ТОП 10:


I. 1)Possibilities of investing money.Sooner or later, all companies 1) need to introduce new products and services. Large companies often have 2) the choice of innovating ( RND) - developing new products, services or markets themselves - or of buying another, smaller company with successful products (takeover). If the other company is too big to acquire, 3) another possibility is to merge or amalgamate with it. 1) reinforcing your company's position;2) reducing competition;3) optimizing production;4) rationalizing the use of a plant or invested capital;5) diversifying products or markets; a6) searching for synergy (the belief that together the companies will produce more than the sum of the two separate parts). 2) M&A. Acquisition (company) –company expansion through the purchase of other businesses. Merger – a combination of two or more firms into a single new firm. The phrase mergers and acquisitions or M&A refers to the aspect of corporate finance strategy and management dealing with the merging and acquiring of different companies as well as other assets.Technically, what differentiates a merger from an acquisition is how it is financed. 3) Reasons and motives behind M&A : These motives are considered to add shareholder value:Economies of scale, Increased revenue/Increased Market Share, Cross Selling, Synergy, Taxes, Geographical or other diversification.These motives are considered to not add shareholder value(neutral): Diversification, Overextension,Manager's hubris, Empire Building, Manager's Compensation, Vertical integration.

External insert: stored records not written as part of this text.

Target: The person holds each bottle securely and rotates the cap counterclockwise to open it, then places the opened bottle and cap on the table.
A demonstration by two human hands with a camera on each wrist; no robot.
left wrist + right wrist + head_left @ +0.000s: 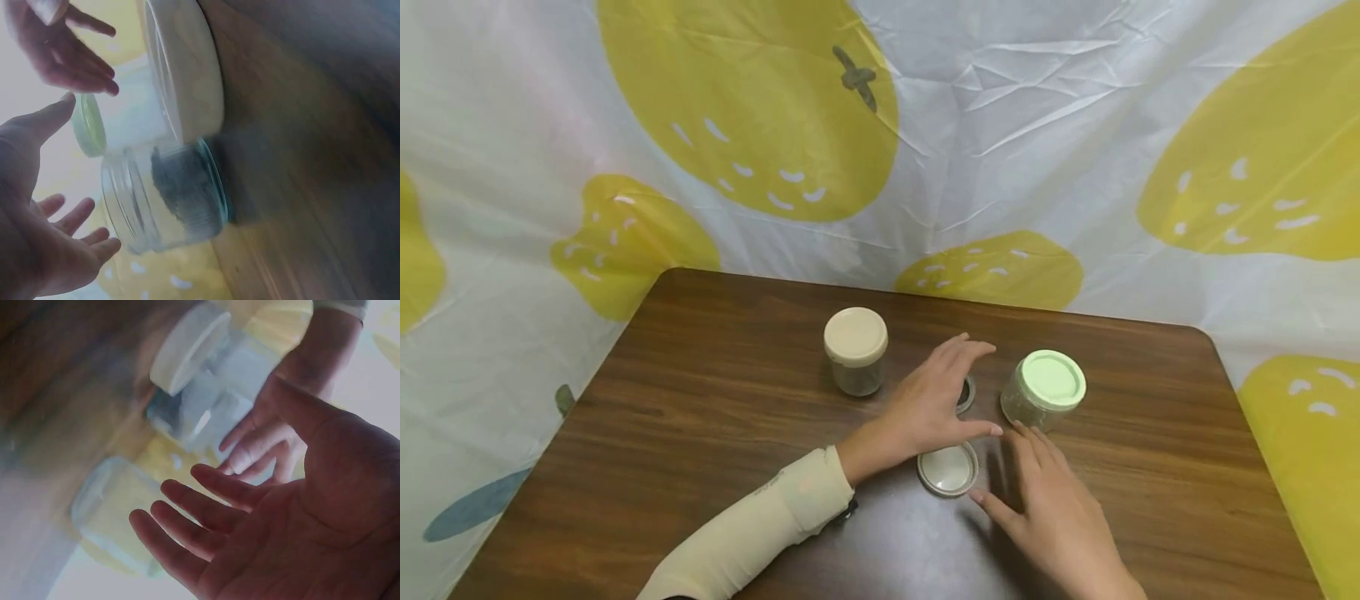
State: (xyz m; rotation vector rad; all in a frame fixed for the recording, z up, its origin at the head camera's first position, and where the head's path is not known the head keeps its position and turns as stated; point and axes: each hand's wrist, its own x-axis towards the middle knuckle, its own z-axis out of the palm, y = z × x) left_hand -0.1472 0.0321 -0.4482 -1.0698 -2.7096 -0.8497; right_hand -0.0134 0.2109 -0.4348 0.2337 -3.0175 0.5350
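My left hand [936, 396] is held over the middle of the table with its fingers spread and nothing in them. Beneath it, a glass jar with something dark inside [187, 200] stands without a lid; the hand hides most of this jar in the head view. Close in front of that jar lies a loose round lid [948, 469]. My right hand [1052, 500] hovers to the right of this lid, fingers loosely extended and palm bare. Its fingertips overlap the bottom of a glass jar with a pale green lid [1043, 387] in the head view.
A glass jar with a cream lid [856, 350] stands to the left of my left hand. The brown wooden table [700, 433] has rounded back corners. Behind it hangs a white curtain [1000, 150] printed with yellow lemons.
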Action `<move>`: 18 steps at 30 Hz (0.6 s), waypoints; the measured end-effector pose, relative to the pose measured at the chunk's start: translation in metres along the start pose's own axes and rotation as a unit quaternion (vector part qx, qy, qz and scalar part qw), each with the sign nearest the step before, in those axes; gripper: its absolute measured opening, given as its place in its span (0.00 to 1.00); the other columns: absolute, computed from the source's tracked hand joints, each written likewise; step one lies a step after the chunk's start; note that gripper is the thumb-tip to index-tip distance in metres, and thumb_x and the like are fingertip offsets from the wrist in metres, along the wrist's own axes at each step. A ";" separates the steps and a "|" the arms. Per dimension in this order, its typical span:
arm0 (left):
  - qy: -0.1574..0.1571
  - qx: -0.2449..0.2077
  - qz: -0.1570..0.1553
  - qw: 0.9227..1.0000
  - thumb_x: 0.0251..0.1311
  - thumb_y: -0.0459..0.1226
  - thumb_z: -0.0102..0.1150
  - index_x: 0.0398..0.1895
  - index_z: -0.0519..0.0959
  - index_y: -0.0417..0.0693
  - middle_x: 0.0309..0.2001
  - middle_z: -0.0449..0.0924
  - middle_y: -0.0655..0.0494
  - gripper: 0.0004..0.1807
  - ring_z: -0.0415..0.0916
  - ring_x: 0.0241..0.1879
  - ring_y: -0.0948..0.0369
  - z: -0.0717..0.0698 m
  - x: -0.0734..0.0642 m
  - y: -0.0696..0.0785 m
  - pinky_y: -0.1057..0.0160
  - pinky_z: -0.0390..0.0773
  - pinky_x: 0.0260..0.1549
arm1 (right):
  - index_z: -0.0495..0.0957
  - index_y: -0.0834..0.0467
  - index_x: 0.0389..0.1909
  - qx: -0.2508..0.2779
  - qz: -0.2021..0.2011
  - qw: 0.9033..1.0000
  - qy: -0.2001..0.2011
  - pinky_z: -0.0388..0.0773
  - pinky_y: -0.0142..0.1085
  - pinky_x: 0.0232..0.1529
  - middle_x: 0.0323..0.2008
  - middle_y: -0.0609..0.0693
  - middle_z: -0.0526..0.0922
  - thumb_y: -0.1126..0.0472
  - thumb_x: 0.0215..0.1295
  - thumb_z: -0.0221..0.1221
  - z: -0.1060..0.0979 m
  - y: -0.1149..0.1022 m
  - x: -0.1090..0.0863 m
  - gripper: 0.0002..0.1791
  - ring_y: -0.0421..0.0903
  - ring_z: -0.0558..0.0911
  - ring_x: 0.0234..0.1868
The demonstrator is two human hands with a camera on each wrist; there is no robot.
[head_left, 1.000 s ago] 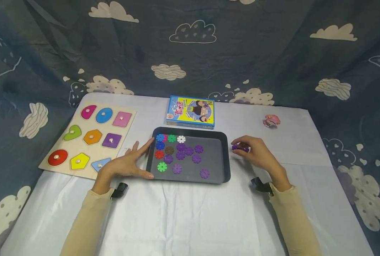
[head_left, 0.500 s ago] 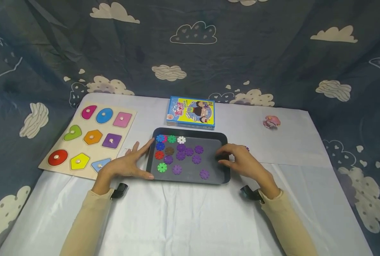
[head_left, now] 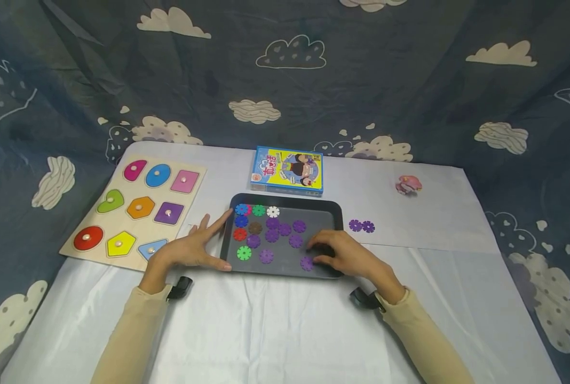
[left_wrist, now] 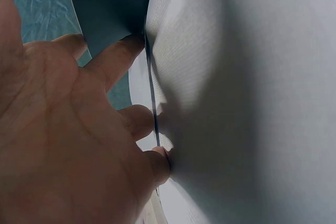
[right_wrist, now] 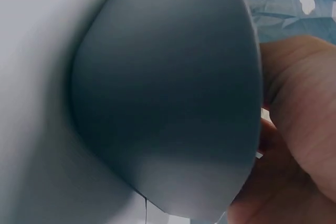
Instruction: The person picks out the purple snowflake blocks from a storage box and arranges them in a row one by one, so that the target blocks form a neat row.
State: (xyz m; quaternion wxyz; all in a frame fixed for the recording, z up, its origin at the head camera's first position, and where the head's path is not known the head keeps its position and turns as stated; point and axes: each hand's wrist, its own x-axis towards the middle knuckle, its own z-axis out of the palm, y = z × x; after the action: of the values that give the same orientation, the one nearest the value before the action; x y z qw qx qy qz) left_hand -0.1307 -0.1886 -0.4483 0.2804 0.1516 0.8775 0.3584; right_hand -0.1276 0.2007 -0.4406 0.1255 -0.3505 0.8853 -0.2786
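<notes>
A dark grey tray (head_left: pixel 321 213) holds several small notched plastic discs, many of them purple. At its left side my left hand (head_left: pixel 192 250) is spread, with the thumb and index finger touching the rim; in the left wrist view the left hand (left_wrist: pixel 73 129) has its fingertips by the tray's edge. My right hand (head_left: pixel 345 253) reaches over the tray's right part, fingers bent and parted. Its thumb tip is at a purple disc (head_left: pixel 306 263) near the front; I see no grip on it. In the right wrist view the tray wall (right_wrist: pixel 168 87) hides the fingertips.
Two purple discs (head_left: pixel 362 226) lie side by side right of the tray. Behind it is a yellow and blue box (head_left: pixel 287 170). A wooden shape puzzle board (head_left: pixel 133 213) lies at left, a small pink toy (head_left: pixel 409 184) at back right.
My right hand has let go of the purple discs on the cloth right of the tray. It has moved left over the tray to the front purple disc. The left hand has stayed put.
</notes>
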 end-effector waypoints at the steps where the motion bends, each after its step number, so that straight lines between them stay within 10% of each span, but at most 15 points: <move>1: 0.000 0.000 0.002 1.000 0.43 0.58 0.78 0.79 0.32 0.82 0.81 0.26 0.38 0.70 0.19 0.77 0.35 0.000 0.000 0.000 0.28 0.26 0.70 | 0.83 0.59 0.49 0.000 0.001 1.000 -0.001 0.81 0.44 0.56 0.49 0.49 0.86 0.63 0.61 0.69 0.001 0.000 0.000 0.15 0.45 0.83 0.52; 18: 0.000 -0.001 0.004 1.000 0.42 0.58 0.78 0.80 0.33 0.78 0.80 0.26 0.37 0.71 0.19 0.77 0.36 -0.001 0.000 -0.001 0.29 0.26 0.71 | 0.85 0.52 0.46 -0.067 0.009 0.998 -0.002 0.79 0.48 0.58 0.49 0.45 0.85 0.59 0.57 0.72 0.012 -0.007 0.002 0.15 0.47 0.82 0.54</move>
State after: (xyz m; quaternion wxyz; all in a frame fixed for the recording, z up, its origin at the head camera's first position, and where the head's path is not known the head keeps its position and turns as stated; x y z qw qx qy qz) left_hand -0.1312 -0.1906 -0.4484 0.2793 0.1551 0.8766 0.3599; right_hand -0.1196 0.1903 -0.4464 0.1058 -0.3503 0.9051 -0.2166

II. Merge means to unite, combine, amalgamate (объединять), integrate or join together in case when one or more companies lose their identity. The phrase ‘mergers and acquisitions’ (M & A) refers to the aspect of corporate finance strategy and management dealing with the merging and acquiring of different companies as well as other assets.

Types of mergers: Horizontal mergers take place where the two merging companies produce similar products in the same industry; Vertical mergers occur when two firms, each working at different stages in the production of the same good, combine; Conglomerate mergers take place when the two firms operate in different industries. Backward (with suppliers)-> amalgamation Forward (with customers)-> amalgamation

III. Takeover – when one company (the acquirer) purchasing another (the target). Such events resemble mergers but without the formation of a new company. Kinds of takeovers: PROXY FIGHT - the acquirer tries to persuade the shareholders of the TARGET COMPANY that the present management of the firm should be ousted in favour of a slate of directors favorable to the acquirer. A friendly takeover consists of a straight buyout of a company, and happens frequently. The shareholders receive cash or (more commonly) an agreed-upon number of shares of the acquiring company's stock. A hostile takeover occurs when a company attempts to buy out another whether the management of the target company likes it or not. A reverse takeover can occur in different forms: a smaller corporate entity takes over a larger one; a private company purchases a public one;

Defenses against a hostile takeover include: the poison pill – a defensive action when company: changing the share voting structure or the board of directors, or spending all the company’s cash reserves.; a white knight - another buyer whom they prefer; green mail when bidders may agree to withdraw their bid if paid enough money for the shares they hold in the target company.

A company that wants to row or diversify can launch a raid – in other words, simply buy a large quantity of another company’s shares on the stock exchange. A “dawn raid” (нападение на рассвете) consists of buying shares through several brokers early in the morning, before the market has time to notice the rising price, and before speculators join in.

IV. Demergers

1) DIVESTITURE -disposition of an asset or investment by outright sale, employee purchase, liquidation, and so on. Divestiture - a complete asset or investment disposal such as outright sale or liquidation. 2)Spin-off = spin-out

SPIN-OFF = spin out form of corporate DIVESTITURE that results in a subsidiary or division becoming an independent company. In a traditional spin-off, shares in the new entity are distributed to the parent corporation's shareholders of record on a PRO RATA basis. Spin-offs can also be accomplished through a LEVERAGED BUYOUT by the subsidiary or division's management, or through an EMPLOYEE STOCK OWNERSHIP PLAN (ESOP). Spin-off -a company can create an independent company from an existing part of the company by selling or distributing new shares in the so called spin-off.